査察はルーティンの現地査察(on-site inspection)が基本で、民間産業施設での生産に焦点を当てる産業検証も可能である。また違反疑惑を調査するためのチャレンジ(抜き打ち)査察まで用意されている。
この厳しい査察制度を持つCWCの締約国であるシリアにおいて、2015年にシリア政府軍が塩素入り樽爆弾を住民に投下したと、国連主導の調査団(JIM)が報告した。また、イスラム過激派組織ISが、シリア国内でマスタードガスを使用したという報道もある。
塩素は証拠が残りづらいし、テロリストはそもそも査察を受けいれない。また、例えばサリン、ソマン、VXといった神経剤製造過程の中間物質である有機リン化合物は、界面活性剤、水処理剤、難燃剤、潤滑油添加物、染料、医薬、殺虫剤などの原料になる軍民両用のデュアルユース物質である。したがって、民生用と偽って生産する欺瞞も可能である。いかに厳しい査察検証制度も完全ではない。使用する者の意図次第という現実を認識すべきである。
今回、話題になったVXは強力な毒性をもつ神経に直接影響を与えるガスで、皮膚からも吸収される扱いの難しい化学兵器である。韓国国防省が2009年に指摘したところ、北朝鮮はVXを含む2500~5000トンの化学兵器(シリアに輸出しているという報道あり)及び生物兵器に使用される13種類の細菌などを保有(生物毒素兵器禁止条約の加盟国なのだが)している可能性があるという。生物化学戦に関する高度な技術があると見てよいだろう。
●現実性増す北の攻撃に備えはあるか
軍事大国である米国をはじめ多くの国は条約に従い化学兵器を開発せず、既存のものも廃棄する。他方、北朝鮮は好き勝手にふるまう。その結果、かつて貧者の大量破壊兵器と呼ばれた生物化学兵器が北朝鮮による寡占状態となる。わが国はこの現実に目を背けてはならない。まずは北朝鮮をCWCの枠内に入れる国際圧力を高める外交努力をする必要がある。次に、いまや弾道ミサイルなど多様な運搬手段をもつ北朝鮮は、わが国の直接脅威の対象であることを認識し、したがって生物・化学戦対策を喫緊の課題としてわが国防衛上の要素として予算措置すべきである。例えばガスマスクの装着など、国民保護訓練の一環として民間人も訓練できることは多々ある。加えて、報復能力が抑止力となった第2次大戦の例から、北朝鮮国内の生物・化学戦能力に直接の打撃を加える報復手段を持つことも併せて考える必要がある。

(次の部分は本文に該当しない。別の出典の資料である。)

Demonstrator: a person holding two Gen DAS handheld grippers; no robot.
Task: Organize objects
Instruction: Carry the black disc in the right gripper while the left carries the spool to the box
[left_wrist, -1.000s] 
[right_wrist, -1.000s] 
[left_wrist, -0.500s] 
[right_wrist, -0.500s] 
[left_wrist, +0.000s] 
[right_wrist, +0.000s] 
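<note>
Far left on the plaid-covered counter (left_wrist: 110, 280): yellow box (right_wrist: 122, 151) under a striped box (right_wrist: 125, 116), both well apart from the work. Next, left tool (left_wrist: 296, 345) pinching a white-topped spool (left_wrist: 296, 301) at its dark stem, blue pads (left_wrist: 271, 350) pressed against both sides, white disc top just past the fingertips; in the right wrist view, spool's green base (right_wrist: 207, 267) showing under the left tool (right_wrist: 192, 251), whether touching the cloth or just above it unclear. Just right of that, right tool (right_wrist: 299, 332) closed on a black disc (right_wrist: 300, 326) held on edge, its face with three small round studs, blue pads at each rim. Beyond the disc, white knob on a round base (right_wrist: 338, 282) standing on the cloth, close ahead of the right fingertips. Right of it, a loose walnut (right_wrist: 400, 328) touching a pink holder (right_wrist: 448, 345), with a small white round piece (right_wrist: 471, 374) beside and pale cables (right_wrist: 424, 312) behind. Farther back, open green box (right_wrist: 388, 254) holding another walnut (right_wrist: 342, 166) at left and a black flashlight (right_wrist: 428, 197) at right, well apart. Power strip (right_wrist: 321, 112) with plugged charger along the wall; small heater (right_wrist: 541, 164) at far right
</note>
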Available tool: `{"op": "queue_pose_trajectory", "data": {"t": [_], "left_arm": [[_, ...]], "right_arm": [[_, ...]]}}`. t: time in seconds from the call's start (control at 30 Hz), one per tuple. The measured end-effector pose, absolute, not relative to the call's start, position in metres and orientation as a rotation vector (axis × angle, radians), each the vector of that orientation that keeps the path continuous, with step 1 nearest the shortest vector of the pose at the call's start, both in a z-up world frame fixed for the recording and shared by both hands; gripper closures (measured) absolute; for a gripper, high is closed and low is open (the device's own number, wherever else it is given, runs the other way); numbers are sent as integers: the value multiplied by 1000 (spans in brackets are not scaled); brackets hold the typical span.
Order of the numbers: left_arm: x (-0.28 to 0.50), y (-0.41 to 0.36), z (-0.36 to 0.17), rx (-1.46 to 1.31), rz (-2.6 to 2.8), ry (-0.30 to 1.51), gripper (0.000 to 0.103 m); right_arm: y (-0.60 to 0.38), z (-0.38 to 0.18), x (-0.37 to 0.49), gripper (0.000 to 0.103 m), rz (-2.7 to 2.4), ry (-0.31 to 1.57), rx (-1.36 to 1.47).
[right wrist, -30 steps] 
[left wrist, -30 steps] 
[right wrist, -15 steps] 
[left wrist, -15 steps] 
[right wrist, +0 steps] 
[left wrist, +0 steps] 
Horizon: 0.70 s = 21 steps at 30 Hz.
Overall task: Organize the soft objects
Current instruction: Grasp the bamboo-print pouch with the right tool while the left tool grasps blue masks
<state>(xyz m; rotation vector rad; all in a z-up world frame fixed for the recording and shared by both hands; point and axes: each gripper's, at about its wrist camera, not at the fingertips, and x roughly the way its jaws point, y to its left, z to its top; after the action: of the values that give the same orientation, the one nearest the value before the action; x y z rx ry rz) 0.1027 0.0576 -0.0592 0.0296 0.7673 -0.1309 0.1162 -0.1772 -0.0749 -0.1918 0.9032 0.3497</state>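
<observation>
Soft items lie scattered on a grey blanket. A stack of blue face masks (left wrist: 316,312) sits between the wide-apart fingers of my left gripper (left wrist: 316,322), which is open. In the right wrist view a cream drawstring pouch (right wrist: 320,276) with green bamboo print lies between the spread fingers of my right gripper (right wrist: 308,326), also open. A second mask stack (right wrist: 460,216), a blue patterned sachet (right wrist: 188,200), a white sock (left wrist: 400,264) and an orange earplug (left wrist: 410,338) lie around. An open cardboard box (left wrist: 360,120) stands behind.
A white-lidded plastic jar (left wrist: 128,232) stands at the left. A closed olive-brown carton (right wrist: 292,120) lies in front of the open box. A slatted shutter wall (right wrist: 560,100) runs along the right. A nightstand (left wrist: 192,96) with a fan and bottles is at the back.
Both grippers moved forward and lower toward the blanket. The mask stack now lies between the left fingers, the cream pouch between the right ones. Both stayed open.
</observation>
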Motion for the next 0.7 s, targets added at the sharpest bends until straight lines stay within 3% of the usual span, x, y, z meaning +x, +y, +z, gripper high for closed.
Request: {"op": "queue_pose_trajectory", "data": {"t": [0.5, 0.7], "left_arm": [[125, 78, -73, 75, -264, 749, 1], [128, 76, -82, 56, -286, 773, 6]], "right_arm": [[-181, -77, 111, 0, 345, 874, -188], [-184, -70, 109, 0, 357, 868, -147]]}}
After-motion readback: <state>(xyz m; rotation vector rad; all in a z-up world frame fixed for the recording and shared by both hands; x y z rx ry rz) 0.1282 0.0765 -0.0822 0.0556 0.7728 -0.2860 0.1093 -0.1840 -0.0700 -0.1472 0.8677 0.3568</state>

3月6日の朝、北朝鮮は日本海のわが国EEZに弾道ミサイル3発を撃ち込んだ。どんな弾頭であれ投射手段を完成させ、いつでも撃てるという意思を示したと見ていいだろう。わが国は拱手傍観では相手に間違ったメッセージを与える。”Tit for tat”(目には目を)が肝心だ。それこそが単純な戦術の基本なのだ。